Scientific classification
- Kingdom: Animalia
- Phylum: Arthropoda
- Subphylum: Chelicerata
- Class: Arachnida
- Order: Araneae
- Infraorder: Araneomorphae
- Family: Salticidae
- Genus: Trite
- Species: T. planiceps
- Binomial name: Trite planiceps Simon, 1899
- Synonyms: Salticus minax Plexippus minax Trite minax Ocrisiona leucocomis

= Trite planiceps =

- Genus: Trite
- Species: planiceps
- Authority: Simon, 1899
- Conservation status: NT
- Synonyms: Salticus minax, Plexippus minax, Trite minax, Ocrisiona leucocomis

Species of spider endemic to New Zealand

Trite planiceps, commonly known as the black-headed jumping spider, is a common jumping spider (Salticidae) endemic to New Zealand and one of about 150 species of jumping spiders in New Zealand.

== Taxonomy ==
Trite planiceps was first described in 1873 as Salticus minax from specimens collected from Riccarton Bush, Governor Bay and the North Island. Trite planiceps was later described again in 1899 as its current name by Eugene Simon. In 2011, T. planiceps was redescribed after DNA sequences were used to provide molecular evidence for the taxonomy of this species.

The holotypes were stored at the Muséum national d'histoire naturelle but are thought to have been lost.

==Description==
Males and females range in body length from 6 to 13.5 mm. The cephalothorax (front half of the body, including the head) and first pair of legs are jet black. The elongated abdomen is golden brown, with a central yellow stripe, and sometimes has a greenish sheen. In males, the first pair of legs is elongated, there is a row of dark hairs above the frontal eyes, and the chelicerae (mouthparts) are more robust.

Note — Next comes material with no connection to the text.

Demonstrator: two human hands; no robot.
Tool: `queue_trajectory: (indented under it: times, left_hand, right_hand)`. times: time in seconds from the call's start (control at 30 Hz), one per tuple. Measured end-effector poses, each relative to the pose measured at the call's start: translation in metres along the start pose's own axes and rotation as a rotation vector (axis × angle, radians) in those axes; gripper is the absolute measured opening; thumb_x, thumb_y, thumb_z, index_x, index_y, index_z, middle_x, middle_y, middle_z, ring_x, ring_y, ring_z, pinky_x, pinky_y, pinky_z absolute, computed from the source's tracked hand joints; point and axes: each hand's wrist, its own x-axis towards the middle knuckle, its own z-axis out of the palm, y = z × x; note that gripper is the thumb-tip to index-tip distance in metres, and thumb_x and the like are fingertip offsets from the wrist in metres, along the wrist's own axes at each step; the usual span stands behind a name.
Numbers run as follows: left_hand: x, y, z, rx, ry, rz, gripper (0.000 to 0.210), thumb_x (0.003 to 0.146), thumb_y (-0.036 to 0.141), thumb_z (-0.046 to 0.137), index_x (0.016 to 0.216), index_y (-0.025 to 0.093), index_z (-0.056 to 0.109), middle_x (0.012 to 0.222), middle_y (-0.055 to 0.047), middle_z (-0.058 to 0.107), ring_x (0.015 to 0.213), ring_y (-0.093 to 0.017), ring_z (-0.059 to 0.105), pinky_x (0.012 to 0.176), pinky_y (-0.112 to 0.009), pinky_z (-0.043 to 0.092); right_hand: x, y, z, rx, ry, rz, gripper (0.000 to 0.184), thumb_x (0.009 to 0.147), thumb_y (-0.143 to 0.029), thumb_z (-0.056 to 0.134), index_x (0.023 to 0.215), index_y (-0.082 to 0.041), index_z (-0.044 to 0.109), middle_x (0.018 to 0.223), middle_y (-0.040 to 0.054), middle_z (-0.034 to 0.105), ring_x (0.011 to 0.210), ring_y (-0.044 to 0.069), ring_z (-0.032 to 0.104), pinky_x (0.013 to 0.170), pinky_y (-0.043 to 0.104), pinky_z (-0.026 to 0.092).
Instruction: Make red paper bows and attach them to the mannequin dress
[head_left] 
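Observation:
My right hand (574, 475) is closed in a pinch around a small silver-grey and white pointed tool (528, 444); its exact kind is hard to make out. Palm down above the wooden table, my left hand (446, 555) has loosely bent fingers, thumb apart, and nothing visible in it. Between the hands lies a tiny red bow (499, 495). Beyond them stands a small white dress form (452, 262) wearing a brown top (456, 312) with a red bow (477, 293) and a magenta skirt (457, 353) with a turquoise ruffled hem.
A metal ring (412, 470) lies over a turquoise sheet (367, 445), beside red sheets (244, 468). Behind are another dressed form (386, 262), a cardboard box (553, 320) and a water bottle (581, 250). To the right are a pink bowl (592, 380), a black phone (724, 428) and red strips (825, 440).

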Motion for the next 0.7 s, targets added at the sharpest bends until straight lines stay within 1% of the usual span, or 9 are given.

== Distribution and habitat ==
Trite planiceps is endemic to New Zealand. It is widespread in the North Island, South Island and Stewart Island. It frequently inhabits flax (Phormium) and cabbage trees (Cordyline). This species is also commonly seen around homes.

==Behaviour==

=== Hunting ===
Like other jumping spiders, T. planiceps relies on their very acute eyesight for hunting. The anterior median eyes are the primary eyes used for capture of stationary prey while the anterior lateral eyes are the main eyes used in chasing. Both sets of eyes can be coordinated to enable switching from one hunting type to the other. It is mainly active during the day. Trite planiceps has also been shown to seize prey in the dark, probably by means of vibratory signals. Unlike typical jumping spiders, they do not make nightly web shelters. As T. planiceps lives in low altitudes, this could be an adaptation to cool overcast winters, where they need to survive within the dim recesses of rolled-up leaves of New Zealand flax (Phormium tenax) and similar plants. These leaves are typically one to two metres long and 5 to 10 cm wide.

=== Courtship ===
Males can use draglines left by females to locate them when they are concealed inside leaf shelters. They also change from vision-based courtship in the open to vibratory courtship when mating inside a rolled-up leaf. If an immature female is within about ten days of maturing, the male will live with her for this time and then mate inside the leaf. The two are in physical contact for a while after mating, and communicate using tactile signals. Upon entering a rolled-up leaf, both sexes will tap the leaf surface with the first pair of legs and vibrate their abdomen.

=== Nest building ===
Juveniles and subadults build flat, tubular silk cocoons with a door at each end inside rolled up leaves. Adult females build a silk platform 50% longer and two to three times wider than their own size before laying up to seven egg batches with 8 to 40 eggs each. Each batch is enclosed in its own silk casing. Males normally do not build nests.

=== Other behaviour ===
A wide array of behavioural patterns has been observed, including ritualized male duels. Trite planiceps shows increased alertness when given caffeine and will assess windspeed along with visual cues when preparing to jump.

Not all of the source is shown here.